The VLAN-to-SGT binding is configured with the cts role-based sgt-map vlan-list global configuration command.

When a VLAN is assigned a gateway that is a switched virtual interface (SVI) on a Cisco TrustSec-capable switch, and IP Device Tracking is enabled on that switch, then Cisco TrustSec can create an IP-to-SGT binding for any active host on that VLAN mapped to the SVI subnet.

IP-SGT bindings for the active VLAN hosts are exported to SXP listeners. The bindings for each mapped VLAN are inserted into the IP-to-SGT table associated with the VRF the VLAN is mapped to by either its SVI or by the cts role-based l2-vrf command.

VLAN-to-SGT bindings have the lowest priority of all binding methods and are ignored when bindings from other sources are received, such as from SXP or CLI host configurations. Binding priorities are listing in the Binding Source Priorities section.

Overview of Layer 3 Logical Interface-to-SGT Mapping (L3IF–SGT Mapping)

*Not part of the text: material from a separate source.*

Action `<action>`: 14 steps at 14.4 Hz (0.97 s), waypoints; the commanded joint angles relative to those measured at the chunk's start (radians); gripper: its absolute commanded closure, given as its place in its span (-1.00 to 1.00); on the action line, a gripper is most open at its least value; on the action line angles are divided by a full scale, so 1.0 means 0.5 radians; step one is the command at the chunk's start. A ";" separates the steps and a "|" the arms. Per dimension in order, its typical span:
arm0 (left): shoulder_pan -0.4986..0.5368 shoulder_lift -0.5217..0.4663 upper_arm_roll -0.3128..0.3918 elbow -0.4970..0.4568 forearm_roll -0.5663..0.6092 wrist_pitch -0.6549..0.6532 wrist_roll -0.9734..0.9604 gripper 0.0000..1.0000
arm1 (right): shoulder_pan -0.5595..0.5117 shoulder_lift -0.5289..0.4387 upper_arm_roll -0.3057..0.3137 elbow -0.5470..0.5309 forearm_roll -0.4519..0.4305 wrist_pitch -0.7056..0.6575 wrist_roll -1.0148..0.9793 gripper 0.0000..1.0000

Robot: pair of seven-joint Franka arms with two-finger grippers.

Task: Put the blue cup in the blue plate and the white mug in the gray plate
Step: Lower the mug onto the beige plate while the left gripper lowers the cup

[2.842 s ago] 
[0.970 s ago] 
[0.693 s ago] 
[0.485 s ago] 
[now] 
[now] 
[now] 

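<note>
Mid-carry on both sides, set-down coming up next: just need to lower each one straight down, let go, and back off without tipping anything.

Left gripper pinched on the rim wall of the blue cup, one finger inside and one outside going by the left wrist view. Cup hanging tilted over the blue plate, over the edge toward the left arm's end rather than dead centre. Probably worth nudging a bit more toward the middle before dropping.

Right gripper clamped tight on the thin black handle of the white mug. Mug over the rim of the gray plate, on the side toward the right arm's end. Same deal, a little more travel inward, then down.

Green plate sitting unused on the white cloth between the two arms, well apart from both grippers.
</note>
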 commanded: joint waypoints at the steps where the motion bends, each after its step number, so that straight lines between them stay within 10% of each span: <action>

L3IF-SGT mapping can directly map SGTs to traffic of any of the following Layer 3 interfaces regardless of the underlying physical interface:

  • Routed port

  • SVI (VLAN interface)

  • Layer 3 subinterface of a Layer 2 port

  • Tunnel interface

Use the cts role-based sgt-map interface global configuration command to specify either a specific SGT number, or a Security Group Name (whose SGT association is dynamically acquired from a Cisco ISE or a Cisco ACS access server).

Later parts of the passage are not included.